> **INSTRUCTIONS TO FOLLOW**:
Transcribe the records below. Leave every word as it is.

> **Extracted records**:
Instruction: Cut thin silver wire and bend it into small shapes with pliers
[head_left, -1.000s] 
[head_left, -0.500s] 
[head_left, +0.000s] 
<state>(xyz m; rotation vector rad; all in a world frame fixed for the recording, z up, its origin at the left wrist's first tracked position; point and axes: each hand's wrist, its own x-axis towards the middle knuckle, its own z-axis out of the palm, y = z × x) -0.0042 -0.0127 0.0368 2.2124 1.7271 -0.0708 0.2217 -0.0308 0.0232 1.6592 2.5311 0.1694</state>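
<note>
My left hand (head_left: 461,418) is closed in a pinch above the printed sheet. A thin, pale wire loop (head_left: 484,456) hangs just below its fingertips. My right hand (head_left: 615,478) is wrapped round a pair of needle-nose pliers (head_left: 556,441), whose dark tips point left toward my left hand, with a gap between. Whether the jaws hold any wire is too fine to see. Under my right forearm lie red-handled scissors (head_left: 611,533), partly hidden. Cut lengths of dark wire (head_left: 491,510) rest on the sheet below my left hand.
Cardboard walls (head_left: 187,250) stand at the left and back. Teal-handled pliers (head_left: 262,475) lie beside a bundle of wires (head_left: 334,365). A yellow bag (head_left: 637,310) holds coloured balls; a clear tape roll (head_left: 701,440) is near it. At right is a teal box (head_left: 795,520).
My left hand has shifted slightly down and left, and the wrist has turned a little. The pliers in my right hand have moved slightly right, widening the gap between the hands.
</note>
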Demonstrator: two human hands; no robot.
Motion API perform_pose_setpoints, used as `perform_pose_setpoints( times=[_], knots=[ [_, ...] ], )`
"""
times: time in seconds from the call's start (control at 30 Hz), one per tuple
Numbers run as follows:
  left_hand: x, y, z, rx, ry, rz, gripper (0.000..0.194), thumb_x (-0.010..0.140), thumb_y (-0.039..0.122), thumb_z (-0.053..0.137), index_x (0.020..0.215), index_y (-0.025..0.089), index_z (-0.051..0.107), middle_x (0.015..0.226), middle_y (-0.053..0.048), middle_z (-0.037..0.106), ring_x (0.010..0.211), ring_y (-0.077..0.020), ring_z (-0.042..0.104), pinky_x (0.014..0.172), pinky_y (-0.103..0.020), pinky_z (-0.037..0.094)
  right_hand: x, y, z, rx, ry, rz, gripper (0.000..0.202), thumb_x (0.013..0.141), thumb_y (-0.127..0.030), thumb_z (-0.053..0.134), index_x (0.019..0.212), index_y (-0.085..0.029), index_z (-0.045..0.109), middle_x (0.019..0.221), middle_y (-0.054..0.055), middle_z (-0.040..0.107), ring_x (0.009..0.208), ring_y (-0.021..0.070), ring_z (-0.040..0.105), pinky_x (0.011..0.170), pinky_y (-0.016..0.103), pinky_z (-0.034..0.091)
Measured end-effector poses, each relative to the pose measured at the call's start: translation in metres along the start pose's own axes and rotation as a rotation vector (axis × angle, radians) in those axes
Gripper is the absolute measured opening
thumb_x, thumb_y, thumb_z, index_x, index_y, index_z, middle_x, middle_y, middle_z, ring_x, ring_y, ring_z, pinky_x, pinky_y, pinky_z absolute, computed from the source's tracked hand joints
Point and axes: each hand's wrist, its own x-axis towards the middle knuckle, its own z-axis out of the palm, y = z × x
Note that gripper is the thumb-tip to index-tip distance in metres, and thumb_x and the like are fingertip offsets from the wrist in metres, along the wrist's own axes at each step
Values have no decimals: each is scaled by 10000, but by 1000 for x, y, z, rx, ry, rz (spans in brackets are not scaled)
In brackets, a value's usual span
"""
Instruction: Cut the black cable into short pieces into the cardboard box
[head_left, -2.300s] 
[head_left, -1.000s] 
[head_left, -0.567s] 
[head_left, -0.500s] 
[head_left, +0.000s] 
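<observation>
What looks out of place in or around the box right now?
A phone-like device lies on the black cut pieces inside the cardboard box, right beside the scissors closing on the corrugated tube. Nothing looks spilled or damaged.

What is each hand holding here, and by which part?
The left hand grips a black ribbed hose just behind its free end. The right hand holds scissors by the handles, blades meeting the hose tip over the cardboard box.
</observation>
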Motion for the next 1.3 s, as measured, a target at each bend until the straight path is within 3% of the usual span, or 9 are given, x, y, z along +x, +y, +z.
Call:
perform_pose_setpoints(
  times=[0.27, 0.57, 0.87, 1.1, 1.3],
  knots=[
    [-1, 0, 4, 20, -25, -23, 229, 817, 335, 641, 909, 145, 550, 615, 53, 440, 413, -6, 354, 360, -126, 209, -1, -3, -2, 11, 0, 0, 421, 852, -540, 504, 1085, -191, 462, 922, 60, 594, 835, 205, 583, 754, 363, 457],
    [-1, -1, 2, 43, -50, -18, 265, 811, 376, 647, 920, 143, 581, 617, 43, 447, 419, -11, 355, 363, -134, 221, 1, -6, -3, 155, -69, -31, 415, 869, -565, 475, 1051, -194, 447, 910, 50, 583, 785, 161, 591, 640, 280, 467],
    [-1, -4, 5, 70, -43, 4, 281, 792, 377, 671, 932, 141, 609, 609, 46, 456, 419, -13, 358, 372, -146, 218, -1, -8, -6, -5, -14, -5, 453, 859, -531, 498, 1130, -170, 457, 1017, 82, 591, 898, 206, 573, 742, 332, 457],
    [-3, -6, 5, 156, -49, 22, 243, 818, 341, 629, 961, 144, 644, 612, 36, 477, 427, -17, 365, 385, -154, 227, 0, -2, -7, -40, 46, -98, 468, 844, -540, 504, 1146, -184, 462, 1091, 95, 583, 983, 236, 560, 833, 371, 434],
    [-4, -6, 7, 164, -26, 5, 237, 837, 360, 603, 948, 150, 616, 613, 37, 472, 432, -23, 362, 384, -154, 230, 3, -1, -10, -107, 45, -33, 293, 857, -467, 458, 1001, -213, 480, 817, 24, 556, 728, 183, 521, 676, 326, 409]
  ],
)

> **ANSWER SPACE**:
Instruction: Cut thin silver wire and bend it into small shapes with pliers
[head_left, -1.000s] 
[head_left, -0.500s] 
[head_left, +0.000s] 
<state>(xyz m; rotation vector rad; all in a world frame fixed for the recording, z up, its origin at the left wrist's first tracked position; point and axes: each hand's wrist, its own x-axis towards the middle knuckle, its own z-axis out of the palm, y = z × x) -0.0042 -0.0127 0.0368 2.2124 1.7271 -0.0708 0.2217 -0.0308 0.0232 1.6592 2.5311 0.1694</state>
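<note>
My left hand (head_left: 461,418) is closed in a pinch above the printed sheet. A thin, pale wire loop (head_left: 484,456) hangs just below its fingertips. My right hand (head_left: 615,478) is wrapped round a pair of needle-nose pliers (head_left: 556,441), whose dark tips point left toward my left hand, with a gap between. Whether the jaws hold any wire is too fine to see. Under my right forearm lie red-handled scissors (head_left: 611,533), partly hidden. Cut lengths of dark wire (head_left: 491,510) rest on the sheet below my left hand.
Cardboard walls (head_left: 187,250) stand at the left and back. Teal-handled pliers (head_left: 262,475) lie beside a bundle of wires (head_left: 334,365). A yellow bag (head_left: 637,310) holds coloured balls; a clear tape roll (head_left: 701,440) is near it. At right is a teal box (head_left: 795,520).
My left hand has shifted slightly down and left, and the wrist has turned a little. The pliers in my right hand have moved slightly right, widening the gap between the hands.
</note>
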Demonstrator: two human hands; no robot.
Motion API perform_pose_setpoints, used as `perform_pose_setpoints( times=[_], knots=[ [_, ...] ], )`
"""
times: time in seconds from the call's start (control at 30 Hz), one per tuple
Numbers run as follows:
  left_hand: x, y, z, rx, ry, rz, gripper (0.000..0.194), thumb_x (-0.010..0.140), thumb_y (-0.039..0.122), thumb_z (-0.053..0.137), index_x (0.020..0.215), index_y (-0.025..0.089), index_z (-0.051..0.107), middle_x (0.015..0.226), middle_y (-0.053..0.048), middle_z (-0.037..0.106), ring_x (0.010..0.211), ring_y (-0.077..0.020), ring_z (-0.042..0.104), pinky_x (0.014..0.172), pinky_y (-0.103..0.020), pinky_z (-0.037..0.094)
  right_hand: x, y, z, rx, ry, rz, gripper (0.000..0.202), thumb_x (0.013..0.141), thumb_y (-0.127..0.030), thumb_z (-0.053..0.134), index_x (0.019..0.212), index_y (-0.085..0.029), index_z (-0.045..0.109), middle_x (0.019..0.221), middle_y (-0.054..0.055), middle_z (-0.040..0.107), ring_x (0.009..0.208), ring_y (-0.021..0.070), ring_z (-0.040..0.105), pinky_x (0.011..0.170), pinky_y (-0.016..0.103), pinky_z (-0.034..0.091)
Measured end-effector poses, each relative to the pose measured at the call's start: translation in metres along the start pose's own axes and rotation as a rotation vector (axis × angle, radians) in those axes
Gripper is the absolute measured opening
thumb_x, thumb_y, thumb_z, index_x, index_y, index_z, middle_x, middle_y, middle_z, ring_x, ring_y, ring_z, pinky_x, pinky_y, pinky_z absolute, computed from the source's tracked hand joints
Point and axes: each hand's wrist, its own x-axis towards the middle knuckle, its own z-axis out of the palm, y = z × x
Note that gripper is the thumb-tip to index-tip distance in metres, and thumb_x and the like are fingertip offsets from the wrist in metres, along the wrist's own axes at each step
Values have no decimals: each is scaled by 10000, but by 1000 for x, y, z, rx, ry, rz (spans in brackets are not scaled)
In brackets, a value's usual span
"""
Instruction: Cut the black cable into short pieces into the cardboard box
[head_left, -2.300s] 
[head_left, -1.000s] 
[head_left, -0.567s] 
[head_left, -0.500s] 
[head_left, +0.000s] 
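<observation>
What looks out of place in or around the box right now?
A phone-like device lies on the black cut pieces inside the cardboard box, right beside the scissors closing on the corrugated tube. Nothing looks spilled or damaged.

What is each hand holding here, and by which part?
The left hand grips a black ribbed hose just behind its free end. The right hand holds scissors by the handles, blades meeting the hose tip over the cardboard box.
</observation>
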Motion for the next 1.3 s, as measured, a target at each bend until the straight path is within 3% of the usual span, or 9 are given, x, y, z along +x, +y, +z.
Call:
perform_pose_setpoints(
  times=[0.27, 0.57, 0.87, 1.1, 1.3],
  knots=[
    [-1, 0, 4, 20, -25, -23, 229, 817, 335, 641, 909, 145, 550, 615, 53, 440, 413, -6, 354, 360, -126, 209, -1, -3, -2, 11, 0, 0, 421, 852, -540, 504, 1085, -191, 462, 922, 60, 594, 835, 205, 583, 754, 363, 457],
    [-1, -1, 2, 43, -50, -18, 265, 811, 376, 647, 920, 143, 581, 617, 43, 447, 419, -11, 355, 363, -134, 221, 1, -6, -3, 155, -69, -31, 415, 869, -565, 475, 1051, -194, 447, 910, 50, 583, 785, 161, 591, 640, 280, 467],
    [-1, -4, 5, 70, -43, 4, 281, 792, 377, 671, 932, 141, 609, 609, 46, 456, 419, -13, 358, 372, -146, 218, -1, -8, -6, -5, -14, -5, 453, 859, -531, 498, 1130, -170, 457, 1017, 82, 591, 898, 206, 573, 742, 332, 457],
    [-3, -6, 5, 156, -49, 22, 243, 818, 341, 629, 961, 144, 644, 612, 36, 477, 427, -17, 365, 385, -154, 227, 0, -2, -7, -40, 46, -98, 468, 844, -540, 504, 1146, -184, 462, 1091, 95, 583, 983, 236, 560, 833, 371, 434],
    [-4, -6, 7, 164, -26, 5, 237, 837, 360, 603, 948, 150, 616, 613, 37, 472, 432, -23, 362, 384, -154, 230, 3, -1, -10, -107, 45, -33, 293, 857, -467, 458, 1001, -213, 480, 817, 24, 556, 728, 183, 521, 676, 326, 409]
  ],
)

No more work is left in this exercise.